Freestanding birth centers provide many of the same services that are provided for low-risk pregnancies in hospitals, and there is evidence of equivalent or better outcomes of care both here in the United States and in abroad. Yet, freestanding birth centers are paid less than hospitals for doing the same work. That should change.
For example, in 2010, average facility charges for freestanding birth centers were $2277, while hospitals charged an average facility fee of $10,166 for an uncomplicated vaginal birth. In addition to differences in facility fees for maternity services, there are facility fees for the infant. Birth centers can only charge for a facility fee related to maternity services, not for infant care. In other words, not only are there dramatic differences in fees between birth centers and hospitals, but hospitals can charge for services that birth centers provide but for which they cannot bill.

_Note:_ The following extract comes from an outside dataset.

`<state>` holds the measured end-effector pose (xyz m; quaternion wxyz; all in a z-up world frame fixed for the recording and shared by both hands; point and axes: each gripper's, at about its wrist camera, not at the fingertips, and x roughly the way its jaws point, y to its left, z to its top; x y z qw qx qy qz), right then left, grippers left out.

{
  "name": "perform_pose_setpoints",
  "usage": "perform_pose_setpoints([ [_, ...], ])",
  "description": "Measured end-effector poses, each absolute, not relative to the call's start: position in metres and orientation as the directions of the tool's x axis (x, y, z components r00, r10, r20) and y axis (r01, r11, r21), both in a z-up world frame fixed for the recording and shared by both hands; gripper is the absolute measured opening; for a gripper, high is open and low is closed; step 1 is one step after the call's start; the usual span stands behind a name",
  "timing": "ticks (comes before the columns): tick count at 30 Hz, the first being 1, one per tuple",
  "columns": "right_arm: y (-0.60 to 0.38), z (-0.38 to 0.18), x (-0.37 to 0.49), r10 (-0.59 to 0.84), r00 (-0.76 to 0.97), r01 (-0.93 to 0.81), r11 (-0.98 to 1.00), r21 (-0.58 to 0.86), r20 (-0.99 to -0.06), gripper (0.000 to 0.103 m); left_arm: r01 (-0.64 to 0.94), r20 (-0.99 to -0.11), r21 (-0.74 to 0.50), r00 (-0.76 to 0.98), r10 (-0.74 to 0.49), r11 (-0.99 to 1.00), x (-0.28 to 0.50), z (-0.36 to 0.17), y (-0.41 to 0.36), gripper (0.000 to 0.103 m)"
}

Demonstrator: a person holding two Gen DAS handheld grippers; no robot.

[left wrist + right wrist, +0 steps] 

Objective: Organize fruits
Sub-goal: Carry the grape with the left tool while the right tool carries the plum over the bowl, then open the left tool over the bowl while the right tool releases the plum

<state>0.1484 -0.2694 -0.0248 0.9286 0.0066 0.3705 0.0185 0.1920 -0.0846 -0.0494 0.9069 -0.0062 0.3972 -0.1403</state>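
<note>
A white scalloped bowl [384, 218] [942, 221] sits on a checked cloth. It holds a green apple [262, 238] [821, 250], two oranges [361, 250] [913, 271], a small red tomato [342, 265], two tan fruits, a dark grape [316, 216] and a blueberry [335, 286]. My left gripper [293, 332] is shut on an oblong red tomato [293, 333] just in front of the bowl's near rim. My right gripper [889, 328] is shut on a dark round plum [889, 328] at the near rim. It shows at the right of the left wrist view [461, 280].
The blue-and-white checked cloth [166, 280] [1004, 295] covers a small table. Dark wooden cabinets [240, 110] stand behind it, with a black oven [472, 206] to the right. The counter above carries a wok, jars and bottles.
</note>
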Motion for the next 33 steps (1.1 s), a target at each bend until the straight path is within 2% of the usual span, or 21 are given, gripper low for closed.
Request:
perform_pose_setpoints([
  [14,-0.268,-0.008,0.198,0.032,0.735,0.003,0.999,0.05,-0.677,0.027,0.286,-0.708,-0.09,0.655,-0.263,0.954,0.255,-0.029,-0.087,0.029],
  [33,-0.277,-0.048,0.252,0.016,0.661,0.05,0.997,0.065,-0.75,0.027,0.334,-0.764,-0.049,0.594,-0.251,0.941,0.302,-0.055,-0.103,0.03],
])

Another financial challenge for birth centers is the way that money flows when a transfer is required during labor. For approximately 20% to 30% of birth center patients, transfer to a hospital will be necessary, either before, during, or after birth. The facility fee payment is paid based on where the baby emerges, not where resources were expended during labor. Some health plans will pay a partial facility fee in cases of transfer, but generally, birth centers get little compensation when transfer occurs. So, transfers—which are sometimes necessary—can nearly bankrupt a birth center if many clients in a given month require hospital care. Yet, the birth center still needs to pay its bills.
Financing challenges are made more acute by payer mix. Medicaid programs, which finance nearly half of all births nationally among lower-income families, pay approximately half the amount that private health plans pay for childbirth-related expenses. With payments already being lower for freestanding birth centers than hospitals, payer mix tilted toward Medicaid adds to the math challenge of staying in business. Birth centers can provide high-value care but keeping the doors open is not easy, and analyses showing birth centers as a low cost option are frequently premised on a continuation of the current inequitable payment model.
To be sure, some birth centers can make money by offering care to private-pay clients who can afford out-of-pocket costs of thousands of dollars for a custom-tailored birth experience. But birth centers with a commitment to taking clients from a range of socioeconomic backgrounds and that have a mission to contribute toward greater equity in childbirth struggle to make ends meet.
Evidence shows excellent health outcomes for people who give birth at birth centers, and health plans ought to pay birth centers the same facility fee for the same services that they pay to hospitals. Doing so would go a long way toward incentivizing and expanding access to this evidence-based model of care.